▶ SOURCE MATERIAL:
+-------+

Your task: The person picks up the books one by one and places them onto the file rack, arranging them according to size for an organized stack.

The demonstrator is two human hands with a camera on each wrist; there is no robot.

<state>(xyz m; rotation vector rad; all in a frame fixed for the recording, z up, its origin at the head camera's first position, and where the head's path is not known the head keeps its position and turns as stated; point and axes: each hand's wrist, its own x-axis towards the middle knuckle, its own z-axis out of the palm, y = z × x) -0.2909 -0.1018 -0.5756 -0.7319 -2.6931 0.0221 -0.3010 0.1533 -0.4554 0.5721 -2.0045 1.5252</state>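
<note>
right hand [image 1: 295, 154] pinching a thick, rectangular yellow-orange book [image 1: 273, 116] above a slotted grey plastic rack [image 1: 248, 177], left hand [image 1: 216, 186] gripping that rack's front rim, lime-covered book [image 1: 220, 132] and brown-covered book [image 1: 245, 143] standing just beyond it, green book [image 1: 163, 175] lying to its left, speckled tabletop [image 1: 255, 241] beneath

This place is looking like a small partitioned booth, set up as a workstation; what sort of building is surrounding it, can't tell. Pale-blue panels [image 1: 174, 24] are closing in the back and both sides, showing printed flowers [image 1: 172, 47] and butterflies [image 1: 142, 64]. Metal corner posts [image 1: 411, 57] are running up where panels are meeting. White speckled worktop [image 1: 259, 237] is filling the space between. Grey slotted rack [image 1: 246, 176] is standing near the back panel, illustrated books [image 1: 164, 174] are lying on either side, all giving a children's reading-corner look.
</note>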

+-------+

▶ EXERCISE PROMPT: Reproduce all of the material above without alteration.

▶ ANSWER FOR THIS EXERCISE:
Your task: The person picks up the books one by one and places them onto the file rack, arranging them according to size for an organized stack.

The demonstrator is two human hands with a camera on each wrist; there is no robot.

<state>(xyz m; rotation vector rad; all in a frame fixed for the recording, z up, its origin at the head camera's first position, and where the head's path is not known the head keeps its position and turns as stated; point and axes: each hand's wrist, its own x-axis towards the middle knuckle, its own z-axis out of the palm, y = z × x) -0.2909 -0.1018 -0.5756 -0.7319 -2.6931 0.0221 -0.3010 0.1533 -0.4554 0.5721 -2.0045 1.5252</state>
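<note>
right hand [image 1: 295, 154] pinching a thick, rectangular yellow-orange book [image 1: 273, 116] above a slotted grey plastic rack [image 1: 248, 177], left hand [image 1: 216, 186] gripping that rack's front rim, lime-covered book [image 1: 220, 132] and brown-covered book [image 1: 245, 143] standing just beyond it, green book [image 1: 163, 175] lying to its left, speckled tabletop [image 1: 255, 241] beneath

This place is looking like a small partitioned booth, set up as a workstation; what sort of building is surrounding it, can't tell. Pale-blue panels [image 1: 174, 24] are closing in the back and both sides, showing printed flowers [image 1: 172, 47] and butterflies [image 1: 142, 64]. Metal corner posts [image 1: 411, 57] are running up where panels are meeting. White speckled worktop [image 1: 259, 237] is filling the space between. Grey slotted rack [image 1: 246, 176] is standing near the back panel, illustrated books [image 1: 164, 174] are lying on either side, all giving a children's reading-corner look.
</note>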

No additional response is required.